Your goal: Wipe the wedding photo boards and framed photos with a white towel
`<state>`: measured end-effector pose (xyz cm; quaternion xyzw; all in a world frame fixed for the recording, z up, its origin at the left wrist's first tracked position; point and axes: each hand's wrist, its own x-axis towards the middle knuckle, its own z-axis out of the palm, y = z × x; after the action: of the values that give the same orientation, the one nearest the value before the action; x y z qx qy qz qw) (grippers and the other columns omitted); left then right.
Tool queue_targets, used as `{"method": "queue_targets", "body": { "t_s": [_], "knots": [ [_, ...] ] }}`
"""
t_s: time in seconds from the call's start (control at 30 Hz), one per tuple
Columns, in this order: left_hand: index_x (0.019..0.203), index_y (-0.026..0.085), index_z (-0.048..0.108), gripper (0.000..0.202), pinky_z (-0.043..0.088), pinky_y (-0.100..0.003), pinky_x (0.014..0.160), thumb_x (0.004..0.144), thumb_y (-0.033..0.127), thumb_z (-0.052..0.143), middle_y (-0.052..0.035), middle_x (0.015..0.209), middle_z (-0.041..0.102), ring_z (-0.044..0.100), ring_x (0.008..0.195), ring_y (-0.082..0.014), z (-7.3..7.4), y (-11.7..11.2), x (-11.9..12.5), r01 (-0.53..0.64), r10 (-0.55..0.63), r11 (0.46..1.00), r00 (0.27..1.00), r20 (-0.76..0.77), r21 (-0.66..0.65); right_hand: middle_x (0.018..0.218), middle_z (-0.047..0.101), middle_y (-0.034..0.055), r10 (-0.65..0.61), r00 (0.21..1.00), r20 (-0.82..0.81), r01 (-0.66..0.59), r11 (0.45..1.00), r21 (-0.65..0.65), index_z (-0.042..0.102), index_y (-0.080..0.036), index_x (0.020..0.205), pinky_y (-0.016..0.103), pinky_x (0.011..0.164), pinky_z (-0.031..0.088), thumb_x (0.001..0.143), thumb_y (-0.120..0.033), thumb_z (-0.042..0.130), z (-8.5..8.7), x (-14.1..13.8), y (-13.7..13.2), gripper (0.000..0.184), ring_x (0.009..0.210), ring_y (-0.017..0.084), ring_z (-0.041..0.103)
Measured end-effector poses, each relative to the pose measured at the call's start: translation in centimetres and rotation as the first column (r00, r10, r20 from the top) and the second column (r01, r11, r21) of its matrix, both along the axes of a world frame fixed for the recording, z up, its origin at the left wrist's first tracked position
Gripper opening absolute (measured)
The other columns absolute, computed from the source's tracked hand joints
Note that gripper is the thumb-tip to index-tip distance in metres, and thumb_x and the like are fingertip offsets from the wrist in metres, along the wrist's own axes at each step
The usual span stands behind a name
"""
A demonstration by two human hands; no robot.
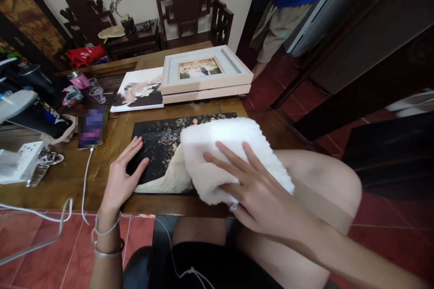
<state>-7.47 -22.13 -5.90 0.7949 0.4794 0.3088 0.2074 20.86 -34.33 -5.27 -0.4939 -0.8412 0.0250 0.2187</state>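
Brown wood tbl (118,133) bears a dark photo panel (152,149), long axis L–R, w/ L hand (120,174) open, thumb apart, gripping nothing on panel's L end, & R hand (259,189), fingers spread, grip unclear, directly on white towel (230,135) over panel's R end.

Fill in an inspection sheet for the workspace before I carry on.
Surface: wooden table, crowded on the left.
Job's things: dark photo panel, its right part hidden by a white cloth.
Clutter: stacked frames, photo print, clear cups, power strip.
Hands: left hand touches the panel's left side; right hand spreads over the cloth.
Cables: white charging cable plugged into a blurred device; another white cable hangs near the left front edge.
Surroundings: carved chairs, red tiled floor, another person standing beyond.
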Motion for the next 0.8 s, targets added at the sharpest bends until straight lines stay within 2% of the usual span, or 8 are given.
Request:
{"method": "queue_targets", "body": {
  "t_s": [0.1, 0.23, 0.33, 0.4, 0.5, 0.67, 0.73, 0.8],
  "knots": [
    [0.131, 0.019, 0.063, 0.045, 0.033, -0.05, 0.121, 0.091, 0.041, 0.063, -0.0085, 0.145, 0.057, 0.047, 0.14, -0.0257, 0.0, 0.0, 0.0, 0.002, -0.002, 1.0, 1.0, 0.003, 0.0, 0.149, 0.051, 0.0122, -0.025, 1.0, 0.019, 0.025, 1.0, 0.007, 0.074, -0.019, 0.096, 0.074, 0.113, 0.023, 0.07, -0.005, 0.049, -0.1, 1.1, 1.5, 0.038, 0.146, 0.039, 0.031],
    [0.131, 0.019, 0.063, 0.045, 0.033, -0.049, 0.12, 0.091, 0.041, 0.063, -0.0084, 0.145, 0.057, 0.048, 0.139, -0.0251, -0.1, 0.0, -0.1, 0.002, -0.002, 1.0, 1.0, 0.002, 0.005, 0.145, 0.055, 0.015, -0.154, 0.988, 0.032, 0.153, 0.988, 0.024, 0.071, -0.016, 0.101, 0.075, 0.109, 0.028, 0.077, -0.004, 0.048, -0.5, 3.6, 5.1, 0.035, 0.144, 0.041, 0.034],
    [0.131, 0.019, 0.063, 0.045, 0.033, -0.049, 0.12, 0.092, 0.041, 0.063, -0.0082, 0.145, 0.057, 0.048, 0.139, -0.0252, -0.1, 0.0, -0.2, 0.003, -0.003, 1.0, 1.0, 0.003, 0.007, 0.144, 0.055, 0.0172, -0.23, 0.973, 0.028, 0.229, 0.973, 0.018, 0.07, -0.014, 0.103, 0.076, 0.106, 0.032, 0.082, -0.007, 0.048, -0.7, 4.4, 6.4, 0.031, 0.143, 0.043, 0.035],
    [0.131, 0.02, 0.063, 0.045, 0.033, -0.051, 0.12, 0.092, 0.042, 0.062, -0.0081, 0.145, 0.057, 0.047, 0.14, -0.0258, -0.1, 0.0, -0.2, 0.004, -0.004, 1.0, 1.0, 0.003, 0.005, 0.145, 0.054, 0.0183, -0.24, 0.97, 0.047, 0.239, 0.971, 0.008, 0.07, -0.014, 0.104, 0.078, 0.105, 0.032, 0.082, -0.008, 0.047, -0.7, 3.9, 5.9, 0.032, 0.143, 0.045, 0.033],
    [0.131, 0.021, 0.063, 0.045, 0.033, -0.051, 0.12, 0.092, 0.042, 0.062, -0.0083, 0.145, 0.056, 0.047, 0.14, -0.0263, -0.1, 0.1, -0.2, 0.003, -0.003, 1.0, 1.0, -0.003, 0.003, 0.147, 0.052, 0.017, -0.2, 0.978, 0.053, 0.199, 0.98, 0.015, 0.072, -0.016, 0.102, 0.079, 0.107, 0.026, 0.077, -0.007, 0.049, -0.6, 2.1, 3.5, 0.035, 0.145, 0.044, 0.03],
    [0.132, 0.021, 0.063, 0.045, 0.032, -0.051, 0.121, 0.091, 0.042, 0.063, -0.0076, 0.146, 0.056, 0.047, 0.14, -0.0261, -0.2, 0.1, -0.2, 0.003, -0.003, 1.0, 1.0, -0.002, 0.005, 0.152, 0.048, 0.0104, 0.009, 0.999, -0.045, -0.009, 1.0, -0.014, 0.074, -0.022, 0.086, 0.073, 0.115, 0.014, 0.068, -0.008, 0.055, -0.3, -0.4, -0.5, 0.03, 0.148, 0.04, 0.025],
    [0.131, 0.022, 0.063, 0.045, 0.032, -0.051, 0.12, 0.091, 0.042, 0.063, -0.0074, 0.145, 0.056, 0.046, 0.14, -0.0264, -0.2, 0.1, -0.2, 0.003, -0.003, 1.0, 1.0, 0.004, 0.003, 0.152, 0.049, 0.0095, 0.058, 0.997, -0.05, -0.059, 0.998, -0.03, 0.075, -0.022, 0.087, 0.072, 0.116, 0.014, 0.067, -0.007, 0.054, -0.1, -0.2, -0.4, 0.032, 0.148, 0.038, 0.027],
    [0.131, 0.022, 0.063, 0.045, 0.033, -0.05, 0.12, 0.091, 0.042, 0.063, -0.0074, 0.145, 0.057, 0.047, 0.14, -0.0261, -0.2, 0.1, -0.2, 0.006, -0.006, 1.0, 1.0, 0.008, 0.004, 0.149, 0.052, 0.0089, 0.046, 0.998, -0.029, -0.047, 0.998, -0.035, 0.075, -0.022, 0.094, 0.071, 0.116, 0.018, 0.069, -0.005, 0.052, 0.1, 0.7, 1.0, 0.038, 0.146, 0.036, 0.031]
  ]
}}
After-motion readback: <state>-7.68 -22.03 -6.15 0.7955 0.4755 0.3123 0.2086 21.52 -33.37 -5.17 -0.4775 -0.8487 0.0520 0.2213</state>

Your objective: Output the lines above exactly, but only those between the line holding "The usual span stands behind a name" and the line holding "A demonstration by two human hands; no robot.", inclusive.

Exercise solution:
The usual span stands behind a name
"""
A demonstration by two human hands; no robot.

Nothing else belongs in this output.